Unter den Solarmodulen werden die Rebsorten Weißburgunder, Grüner Veltliner sowie die PIWI-Sorte Souvignier Gris kultiviert. Insgesamt sind rund 4.500 Rebstöcke in das Projekt eingebunden, welche von den Weingütern Schödl und Schweighofer bewirtschaftet werden. Die vollständige Montage der Module erfolgte im vergangenen Jahr nach der Blüte.

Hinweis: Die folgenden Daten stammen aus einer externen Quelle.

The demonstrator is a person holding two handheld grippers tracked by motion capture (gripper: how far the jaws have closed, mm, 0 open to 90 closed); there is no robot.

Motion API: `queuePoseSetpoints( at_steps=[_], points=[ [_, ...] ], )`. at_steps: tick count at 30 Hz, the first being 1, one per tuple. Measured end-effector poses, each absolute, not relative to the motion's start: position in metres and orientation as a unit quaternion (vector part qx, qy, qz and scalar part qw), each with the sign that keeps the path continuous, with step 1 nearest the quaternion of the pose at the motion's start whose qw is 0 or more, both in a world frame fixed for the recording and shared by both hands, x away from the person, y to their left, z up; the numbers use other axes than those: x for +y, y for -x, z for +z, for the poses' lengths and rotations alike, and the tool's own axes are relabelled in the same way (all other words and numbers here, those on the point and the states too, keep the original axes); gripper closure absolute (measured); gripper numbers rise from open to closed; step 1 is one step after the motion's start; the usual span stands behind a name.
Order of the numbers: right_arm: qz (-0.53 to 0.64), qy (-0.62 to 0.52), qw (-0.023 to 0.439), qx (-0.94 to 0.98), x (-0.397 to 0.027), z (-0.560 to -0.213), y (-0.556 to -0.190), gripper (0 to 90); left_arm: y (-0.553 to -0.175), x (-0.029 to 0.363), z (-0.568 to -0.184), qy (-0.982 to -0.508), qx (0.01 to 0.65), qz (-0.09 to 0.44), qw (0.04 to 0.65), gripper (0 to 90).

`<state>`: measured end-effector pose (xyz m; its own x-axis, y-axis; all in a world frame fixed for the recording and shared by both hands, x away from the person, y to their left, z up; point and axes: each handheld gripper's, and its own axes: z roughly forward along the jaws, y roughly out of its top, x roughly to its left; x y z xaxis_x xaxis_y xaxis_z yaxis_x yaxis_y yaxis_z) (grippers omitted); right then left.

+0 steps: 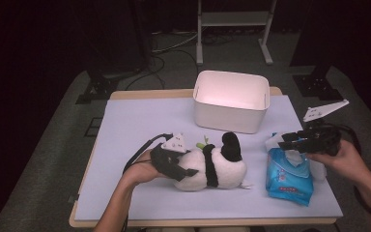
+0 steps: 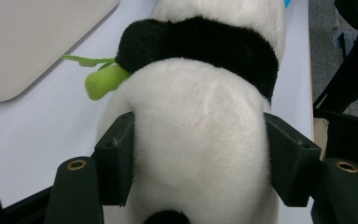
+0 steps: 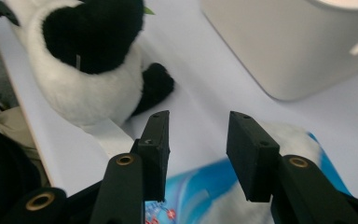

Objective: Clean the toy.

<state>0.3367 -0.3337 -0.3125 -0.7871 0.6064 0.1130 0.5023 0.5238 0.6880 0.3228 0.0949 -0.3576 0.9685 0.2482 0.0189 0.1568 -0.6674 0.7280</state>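
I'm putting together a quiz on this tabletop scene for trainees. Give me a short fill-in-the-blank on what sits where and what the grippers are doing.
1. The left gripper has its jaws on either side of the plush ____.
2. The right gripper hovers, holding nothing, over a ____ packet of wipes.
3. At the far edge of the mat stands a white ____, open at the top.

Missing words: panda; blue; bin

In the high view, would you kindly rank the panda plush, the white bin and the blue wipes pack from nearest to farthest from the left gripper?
1. panda plush: between the left gripper jaws.
2. white bin: behind, toward the table's far edge.
3. blue wipes pack: far right, beyond the plush.
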Motion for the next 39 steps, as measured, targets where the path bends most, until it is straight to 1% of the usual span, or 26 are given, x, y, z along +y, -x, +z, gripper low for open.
queuePoseSetpoints(
  at_steps=[5,14,15,19,30,39],
  points=[
    [0.385,-0.284,0.047,0.877,-0.309,-0.31,-0.338,58.1,-0.323,0.095,-0.358,-0.911,0.112,0.058,0.393,34.2],
    [0.39,-0.247,0.026,0.887,-0.276,-0.308,-0.342,57.6,-0.323,0.094,-0.358,-0.91,0.115,0.054,0.395,34.2],
    [0.394,-0.233,0.021,0.889,-0.265,-0.307,-0.343,57.5,-0.323,0.094,-0.357,-0.911,0.114,0.055,0.393,34.2],
    [0.397,-0.211,0.013,0.893,-0.248,-0.304,-0.342,57.2,-0.323,0.093,-0.356,-0.913,0.11,0.058,0.389,34.1],
    [0.39,-0.167,-0.007,0.906,-0.21,-0.305,-0.346,55.9,-0.324,0.092,-0.356,-0.914,0.11,0.055,0.387,34.1],
    [0.374,-0.131,-0.01,0.918,-0.18,-0.309,-0.347,53.7,-0.325,0.091,-0.355,-0.913,0.116,0.049,0.388,34.1]
  ],
)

Die neue Agri-PV-Anlage umfasst 2.560 Solarmodule mit einer Gesamtleistung von 921,6 kWp und erzeugt jährlich rund 965.600 Kilowattstunden erneuerbaren Strom. Das entspricht dem durchschnittlichen Jahresverbrauch von rund 350 Haushalten. Ein integrierter Batteriespeicher verschiebt jährlich rund 150.000 Kilowattstunden Energie zeitlich und trägt durch seinen netzdienlichen Betrieb zur Stabilisierung des Stromnetzes bei. Als Energie-Partner mit an Bord ist die Energieallianz Austria.

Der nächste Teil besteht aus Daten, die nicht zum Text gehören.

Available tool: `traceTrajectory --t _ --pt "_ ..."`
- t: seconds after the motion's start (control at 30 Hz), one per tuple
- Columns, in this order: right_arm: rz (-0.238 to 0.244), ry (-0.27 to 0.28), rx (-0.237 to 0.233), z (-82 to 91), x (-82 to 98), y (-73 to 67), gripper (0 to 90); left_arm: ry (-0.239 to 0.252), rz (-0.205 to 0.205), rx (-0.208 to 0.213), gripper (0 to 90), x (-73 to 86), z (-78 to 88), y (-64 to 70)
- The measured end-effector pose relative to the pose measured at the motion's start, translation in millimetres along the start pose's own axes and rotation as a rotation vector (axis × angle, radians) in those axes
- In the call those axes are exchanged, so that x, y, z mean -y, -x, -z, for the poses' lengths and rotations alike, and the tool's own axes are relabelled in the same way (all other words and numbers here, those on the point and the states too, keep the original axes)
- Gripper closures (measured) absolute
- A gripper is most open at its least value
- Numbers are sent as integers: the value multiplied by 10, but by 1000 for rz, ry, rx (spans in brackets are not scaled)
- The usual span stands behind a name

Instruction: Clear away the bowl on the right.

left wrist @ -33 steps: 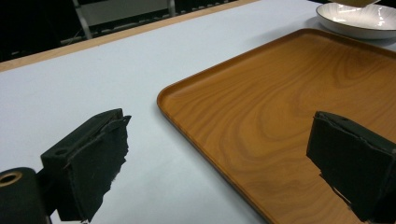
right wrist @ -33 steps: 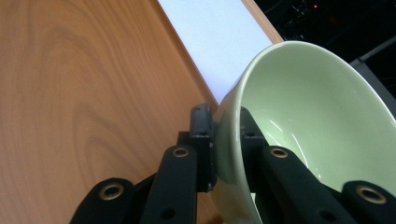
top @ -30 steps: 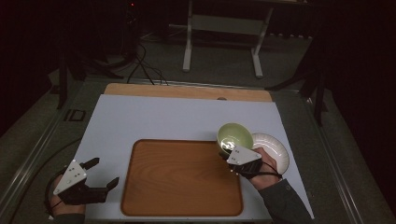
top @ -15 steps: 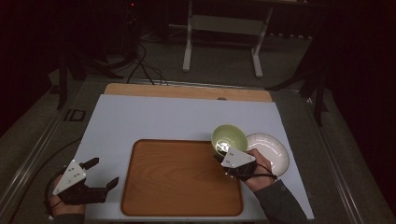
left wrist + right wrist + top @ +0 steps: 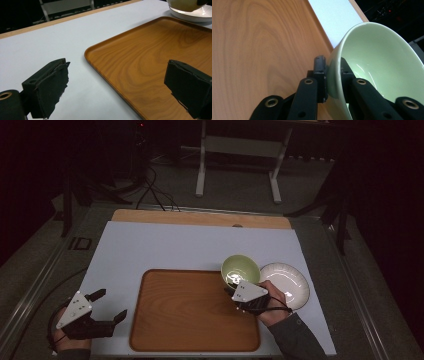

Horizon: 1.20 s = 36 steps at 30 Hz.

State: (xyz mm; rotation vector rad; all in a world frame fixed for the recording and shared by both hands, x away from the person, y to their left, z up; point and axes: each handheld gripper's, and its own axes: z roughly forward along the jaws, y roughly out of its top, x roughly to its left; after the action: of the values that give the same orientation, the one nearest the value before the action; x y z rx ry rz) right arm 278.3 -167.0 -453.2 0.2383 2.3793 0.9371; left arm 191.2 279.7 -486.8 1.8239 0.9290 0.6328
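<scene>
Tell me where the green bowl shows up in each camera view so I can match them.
High view: the bowl sits right of centre, at the tray's far right corner, clamped by the right tool.
Left gripper view: the bowl is at the top right edge, cut off, above a white plate.
Right gripper view: the bowl takes up the right half, its wall pinched between the jaws.
Shared landmark: the wooden tray.

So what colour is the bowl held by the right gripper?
Pale green bowl, inside and out; the right gripper view shows it best.
</scene>
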Motion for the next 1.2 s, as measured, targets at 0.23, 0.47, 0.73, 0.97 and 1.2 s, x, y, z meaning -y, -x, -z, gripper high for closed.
traceTrajectory --t 0.23,0.47,0.73,0.97,1.2 --pt "13 5 -7 -20 -30 -37 812 -1 -1 0 52 1 -1 -3" --pt "24 10 -18 -42 -59 -79 812 1 1 -1 52 1 0 -2" --pt "35 16 -34 -84 -97 -132 812 1 2 -2 52 1 4 -4" --pt "51 18 -48 -120 -132 -180 812 3 2 -4 52 1 8 -5" --pt "61 22 -62 -149 -166 -221 812 4 1 -4 52 1 11 -7"
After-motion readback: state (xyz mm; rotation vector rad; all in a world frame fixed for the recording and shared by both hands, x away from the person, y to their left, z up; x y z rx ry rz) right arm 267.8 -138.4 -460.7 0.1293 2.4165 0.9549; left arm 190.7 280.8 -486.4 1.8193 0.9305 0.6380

Das Pilotprojekt wurde gemeinsam mit der Raiffeisen Ware Austria realisiert und wird wissenschaftlich von der HBLA u. BA Klosterneuburg begleitet. Ziel der Untersuchungen ist es, die Auswirkungen der teilweisen Beschattung auf Wachstum, Ertrag und Weinqualität wissenschaftlich zu erfassen. Erste Ergebnisse zur Auswirkung der Installation einer PV-Anlage über Weinreben sind bereits von der Versuchsstation für Wein- und Obstbau Haidegg und aus Geisenheim bekannt (nachzulesen in der WINZER-Ausgabe 6/2024). Auch in anderen europäischen Ländern wurden entsprechende Projekte bereits umgesetzt.

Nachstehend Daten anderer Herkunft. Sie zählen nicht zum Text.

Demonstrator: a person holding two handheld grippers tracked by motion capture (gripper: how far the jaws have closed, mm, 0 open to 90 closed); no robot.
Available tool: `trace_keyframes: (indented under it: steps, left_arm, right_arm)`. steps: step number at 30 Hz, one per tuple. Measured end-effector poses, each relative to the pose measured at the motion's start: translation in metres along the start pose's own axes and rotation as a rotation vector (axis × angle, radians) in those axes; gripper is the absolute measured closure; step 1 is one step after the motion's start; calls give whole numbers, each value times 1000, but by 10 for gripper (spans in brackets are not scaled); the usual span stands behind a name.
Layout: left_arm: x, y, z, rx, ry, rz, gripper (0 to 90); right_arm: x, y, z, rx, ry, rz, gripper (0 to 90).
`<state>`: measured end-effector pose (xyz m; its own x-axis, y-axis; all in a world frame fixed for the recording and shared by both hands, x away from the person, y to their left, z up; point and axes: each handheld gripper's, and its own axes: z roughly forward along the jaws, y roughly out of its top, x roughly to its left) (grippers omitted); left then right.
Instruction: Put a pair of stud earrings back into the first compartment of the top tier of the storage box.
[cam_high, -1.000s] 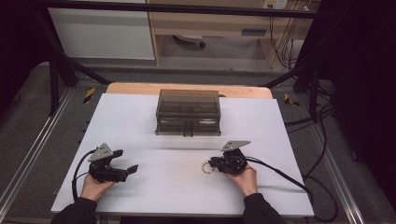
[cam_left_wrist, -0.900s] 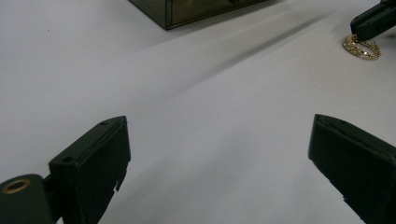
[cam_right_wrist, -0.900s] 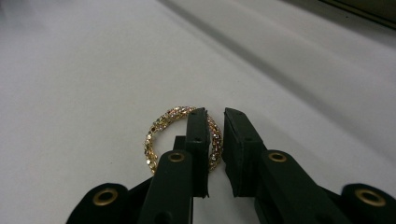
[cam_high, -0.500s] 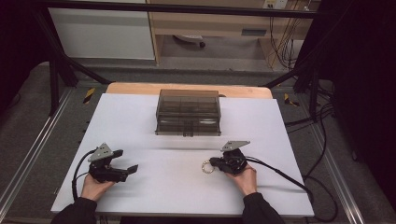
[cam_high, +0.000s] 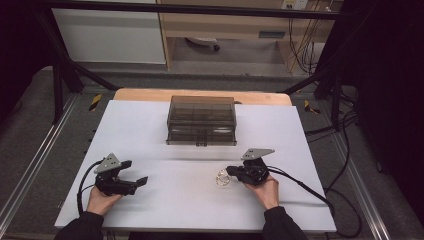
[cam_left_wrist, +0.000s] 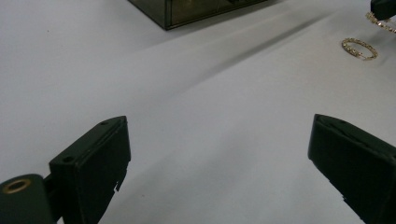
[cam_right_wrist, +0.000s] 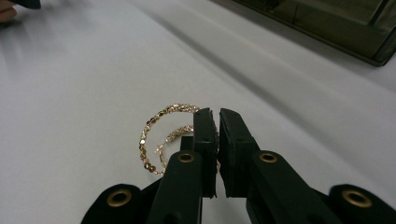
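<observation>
Glittering gold metal hoop earring (cam_right_wrist: 154, 140), smoky translucent plastic box (cam_high: 201, 120), matt white table (cam_high: 150, 135).

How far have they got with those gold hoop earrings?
Just starting. The right gripper has closed on one gold hoop earring; the second hoop lies on the white table. The left gripper waits open. The smoky box looks shut, likely their destination.

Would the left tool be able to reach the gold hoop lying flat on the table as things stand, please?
Probably yes: the left tool is open, and bare white table lies between it and the flat gold hoop. The right tool, nearby, grips another hoop.
</observation>
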<state>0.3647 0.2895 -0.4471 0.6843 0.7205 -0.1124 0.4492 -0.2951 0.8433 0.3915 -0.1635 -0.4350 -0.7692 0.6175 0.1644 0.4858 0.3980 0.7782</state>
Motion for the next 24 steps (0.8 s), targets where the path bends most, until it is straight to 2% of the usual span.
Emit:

„Die ersten Unterschiede sind bereits sichtbar“, so Winzer Herbert Schödl. „Besonders auffällig waren die kräftigere Entwicklung der Triebe und die längere Grünphase der Blätter im Herbst. Diese Beobachtungen lassen darauf schließen, dass die Reben unter den Modulen länger aktiv bleiben und mehr Reservestoffe einlagern können. Ob sich diese Effekte auch in der Trauben- und Weinqualität widerspiegeln, werden die kommenden Jahre zeigen.“ Hannes Schweighofer ergänzt: „Aus Sicht der Praxis ist vor allem interessant, wie sich die Anlage auf Trockenstress und Krankheitsdruck auswirkt. Wenn die Reben ausgeglichener wachsen und die Reife langsamer verläuft, kann das einen positiven Einfluss auf die Qualität der Trauben und des Weins haben. Gerade in Zeiten zunehmender Wetterextreme brauchen wir solche innovativen Ansätze, um den Weinbau langfristig erfolgreich weiterzuführen.“

Durch die Überdachung der Anlage ergeben sich in der Bewirtschaftung einige Besonderheiten. So sind beispielsweise eine maschinelle Ernte oder der mechanische Laubschnitt nicht möglich. Bei leichtem Regen dagegen schützen die Paneele davor, bei der Weingartenarbeit nass zu werden. Die Beschattung erleichtert auch das Arbeiten im Sommer.

Rechtliche Grundlagen

Für die Genehmigung von Photovoltaikanlagen über landwirtschaftlichen Flächen gelten bundesweite rechtliche Rahmenbedingungen sowie länderspezifische Vorschriften im Bereich der Naturschutz-, Bauordnungs-, Elektrizitätswesen- sowie Raumordnungsgesetze. Grundsätzlich sei die Errichtung von Photovoltaik-Anlagen auf landwirtschaftlichen Flächen in Österreich möglich, heißt es dazu aus der Landwirtschaftskammer. Entscheidend für eine Genehmigung sei jedoch die Flächenwidmung im Raumordnungsrecht. Auf Grünland dürfen Freiflächen-PV-Anlagen errichtet werden, wenn eine entsprechende Widmung (z. B. „Grünland‑Photovoltaikanlagen“) oder Zonierung vorliegt. Ohne diese Widmung ist eine klassische PV-Anlage meist nicht zulässig.